Exercise requirements:
Find the line in the entries below that contains "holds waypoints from". Repeat it exactly, and every line after it through the line that contains "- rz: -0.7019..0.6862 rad".

Dataset entries:
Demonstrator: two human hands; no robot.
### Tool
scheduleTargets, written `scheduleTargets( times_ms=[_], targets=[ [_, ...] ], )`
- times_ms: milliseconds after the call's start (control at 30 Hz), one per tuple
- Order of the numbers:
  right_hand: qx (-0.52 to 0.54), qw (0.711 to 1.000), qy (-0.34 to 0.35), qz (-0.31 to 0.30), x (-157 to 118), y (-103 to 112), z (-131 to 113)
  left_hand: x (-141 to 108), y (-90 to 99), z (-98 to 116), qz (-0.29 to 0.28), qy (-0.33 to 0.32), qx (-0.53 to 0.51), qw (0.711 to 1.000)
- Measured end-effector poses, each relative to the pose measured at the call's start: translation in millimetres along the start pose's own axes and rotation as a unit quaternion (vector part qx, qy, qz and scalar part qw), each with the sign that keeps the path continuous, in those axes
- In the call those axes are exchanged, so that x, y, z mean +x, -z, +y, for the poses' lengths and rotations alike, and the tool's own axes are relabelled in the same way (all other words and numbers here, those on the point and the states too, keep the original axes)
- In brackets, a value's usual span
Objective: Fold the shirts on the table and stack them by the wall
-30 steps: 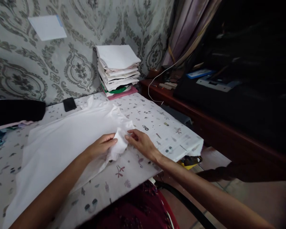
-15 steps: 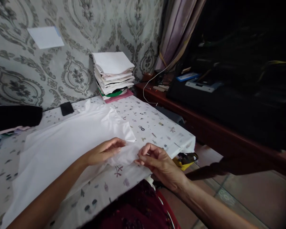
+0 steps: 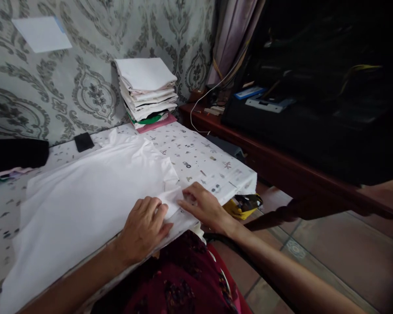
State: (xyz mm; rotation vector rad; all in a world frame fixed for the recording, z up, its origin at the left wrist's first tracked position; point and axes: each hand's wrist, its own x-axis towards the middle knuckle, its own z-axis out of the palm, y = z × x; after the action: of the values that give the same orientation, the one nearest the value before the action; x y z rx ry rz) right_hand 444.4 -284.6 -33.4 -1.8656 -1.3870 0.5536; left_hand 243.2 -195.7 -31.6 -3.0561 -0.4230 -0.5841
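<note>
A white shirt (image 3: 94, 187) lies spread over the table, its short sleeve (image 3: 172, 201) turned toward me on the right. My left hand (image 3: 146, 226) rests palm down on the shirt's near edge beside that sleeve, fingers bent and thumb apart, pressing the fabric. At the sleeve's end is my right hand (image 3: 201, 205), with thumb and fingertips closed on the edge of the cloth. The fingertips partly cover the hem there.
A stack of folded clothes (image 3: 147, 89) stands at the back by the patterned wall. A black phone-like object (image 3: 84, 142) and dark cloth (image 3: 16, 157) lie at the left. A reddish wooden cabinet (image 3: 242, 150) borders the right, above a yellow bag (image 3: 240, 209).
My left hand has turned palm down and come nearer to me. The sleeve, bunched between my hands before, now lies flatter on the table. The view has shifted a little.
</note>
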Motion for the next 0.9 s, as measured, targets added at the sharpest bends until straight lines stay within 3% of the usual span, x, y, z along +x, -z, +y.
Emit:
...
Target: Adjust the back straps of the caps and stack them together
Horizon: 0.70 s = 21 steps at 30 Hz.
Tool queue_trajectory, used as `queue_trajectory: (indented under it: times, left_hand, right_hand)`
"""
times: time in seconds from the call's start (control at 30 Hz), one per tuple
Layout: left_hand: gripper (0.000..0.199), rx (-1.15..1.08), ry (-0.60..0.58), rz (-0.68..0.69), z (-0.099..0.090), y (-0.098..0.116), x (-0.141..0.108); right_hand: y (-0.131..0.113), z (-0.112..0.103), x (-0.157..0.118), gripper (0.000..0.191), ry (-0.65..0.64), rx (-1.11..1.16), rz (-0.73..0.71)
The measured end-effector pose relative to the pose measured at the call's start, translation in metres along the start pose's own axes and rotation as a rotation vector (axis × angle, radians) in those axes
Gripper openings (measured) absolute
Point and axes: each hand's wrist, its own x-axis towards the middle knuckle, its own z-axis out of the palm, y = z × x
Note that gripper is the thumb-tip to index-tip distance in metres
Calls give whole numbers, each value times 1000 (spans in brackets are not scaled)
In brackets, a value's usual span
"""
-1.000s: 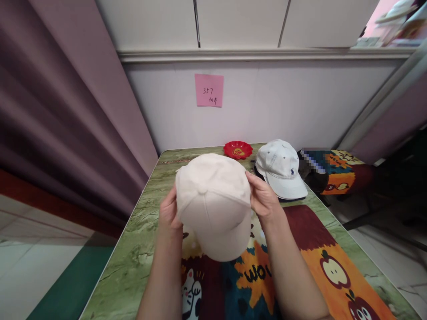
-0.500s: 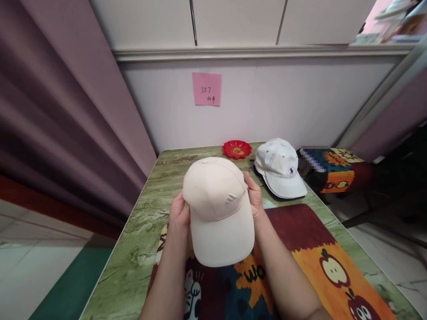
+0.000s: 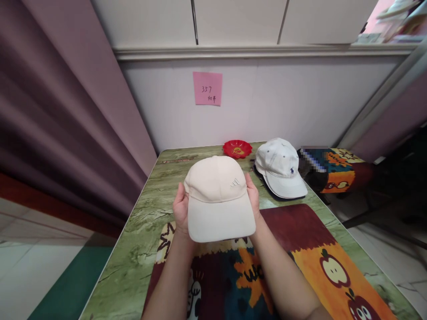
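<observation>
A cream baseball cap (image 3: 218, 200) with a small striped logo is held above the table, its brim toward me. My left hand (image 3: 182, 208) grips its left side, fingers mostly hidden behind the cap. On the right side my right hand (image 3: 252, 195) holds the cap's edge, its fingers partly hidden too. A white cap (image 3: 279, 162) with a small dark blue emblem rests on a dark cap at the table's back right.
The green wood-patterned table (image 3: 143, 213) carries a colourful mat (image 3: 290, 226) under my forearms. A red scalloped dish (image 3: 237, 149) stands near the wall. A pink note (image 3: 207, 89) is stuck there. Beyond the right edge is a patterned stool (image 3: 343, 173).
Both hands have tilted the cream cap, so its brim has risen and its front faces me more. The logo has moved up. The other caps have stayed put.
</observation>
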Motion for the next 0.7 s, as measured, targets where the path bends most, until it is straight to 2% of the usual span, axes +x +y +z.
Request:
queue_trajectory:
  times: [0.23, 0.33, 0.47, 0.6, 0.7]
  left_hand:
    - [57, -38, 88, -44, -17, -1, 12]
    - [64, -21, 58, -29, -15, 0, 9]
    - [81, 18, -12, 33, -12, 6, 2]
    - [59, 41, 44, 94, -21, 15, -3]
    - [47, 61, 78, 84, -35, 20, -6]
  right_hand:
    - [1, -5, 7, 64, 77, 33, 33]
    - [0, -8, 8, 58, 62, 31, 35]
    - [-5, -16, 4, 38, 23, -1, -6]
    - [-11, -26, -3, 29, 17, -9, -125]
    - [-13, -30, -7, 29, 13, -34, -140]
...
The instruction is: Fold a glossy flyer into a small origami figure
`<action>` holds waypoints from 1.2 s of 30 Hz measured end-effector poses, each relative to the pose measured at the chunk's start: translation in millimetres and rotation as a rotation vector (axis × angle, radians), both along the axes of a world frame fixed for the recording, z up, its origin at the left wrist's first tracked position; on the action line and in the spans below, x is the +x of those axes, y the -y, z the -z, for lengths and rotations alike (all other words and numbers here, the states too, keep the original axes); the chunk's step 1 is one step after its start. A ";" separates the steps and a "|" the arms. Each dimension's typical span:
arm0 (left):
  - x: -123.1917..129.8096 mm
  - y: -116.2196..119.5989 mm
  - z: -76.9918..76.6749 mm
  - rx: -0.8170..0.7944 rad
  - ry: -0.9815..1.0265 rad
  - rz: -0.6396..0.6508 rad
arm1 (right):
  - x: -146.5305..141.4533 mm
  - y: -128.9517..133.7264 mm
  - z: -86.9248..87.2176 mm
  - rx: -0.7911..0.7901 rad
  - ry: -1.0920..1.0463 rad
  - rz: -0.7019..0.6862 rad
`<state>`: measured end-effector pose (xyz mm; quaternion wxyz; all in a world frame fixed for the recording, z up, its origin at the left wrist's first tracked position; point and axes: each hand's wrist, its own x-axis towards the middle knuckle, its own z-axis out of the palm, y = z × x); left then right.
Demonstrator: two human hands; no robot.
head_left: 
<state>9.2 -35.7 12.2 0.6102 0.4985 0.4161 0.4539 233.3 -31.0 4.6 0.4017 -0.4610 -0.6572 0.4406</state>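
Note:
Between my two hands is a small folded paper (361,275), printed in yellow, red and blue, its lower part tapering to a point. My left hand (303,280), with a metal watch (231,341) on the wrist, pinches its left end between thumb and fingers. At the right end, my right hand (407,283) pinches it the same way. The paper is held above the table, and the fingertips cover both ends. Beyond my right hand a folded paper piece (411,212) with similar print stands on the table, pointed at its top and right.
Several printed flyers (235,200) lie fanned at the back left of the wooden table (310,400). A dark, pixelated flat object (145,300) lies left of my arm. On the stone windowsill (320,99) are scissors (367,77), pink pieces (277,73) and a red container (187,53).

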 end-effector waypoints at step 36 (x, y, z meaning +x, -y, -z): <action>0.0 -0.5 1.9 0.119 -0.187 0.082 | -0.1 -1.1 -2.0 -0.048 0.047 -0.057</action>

Solution to this task:
`<action>` holds waypoints from 1.2 s of 30 Hz measured end-effector poses, each relative to the pose measured at the chunk's start: translation in millimetres and rotation as a rotation vector (axis × angle, radians), both along the axes of a world frame fixed for the recording, z up, its origin at the left wrist's first tracked position; on the action line and in the spans below, x is the +x of those axes, y the -y, z the -z, for lengths and rotations alike (all other words and numbers here, the states too, keep the original axes); the chunk's step 1 is one step after its start. A ";" separates the steps and a "|" the arms. Each dimension's typical span:
arm0 (left):
  - x: -123.1917..129.8096 mm
  - y: -116.2196..119.5989 mm
  - z: -76.9918..76.6749 mm
  - rx: -0.8170..0.7944 rad
  - ry: -0.9815..1.0265 rad
  - rz: -0.6396..0.6508 rad
arm1 (right):
  - x: -146.5305..141.4533 mm
  - y: -128.9517..133.7264 mm
  - z: -86.9248..87.2176 mm
  - rx: -0.7911..0.7901 rad
  - ry: -1.0920..1.0463 rad
  - rz: -0.7019..0.6862 rad

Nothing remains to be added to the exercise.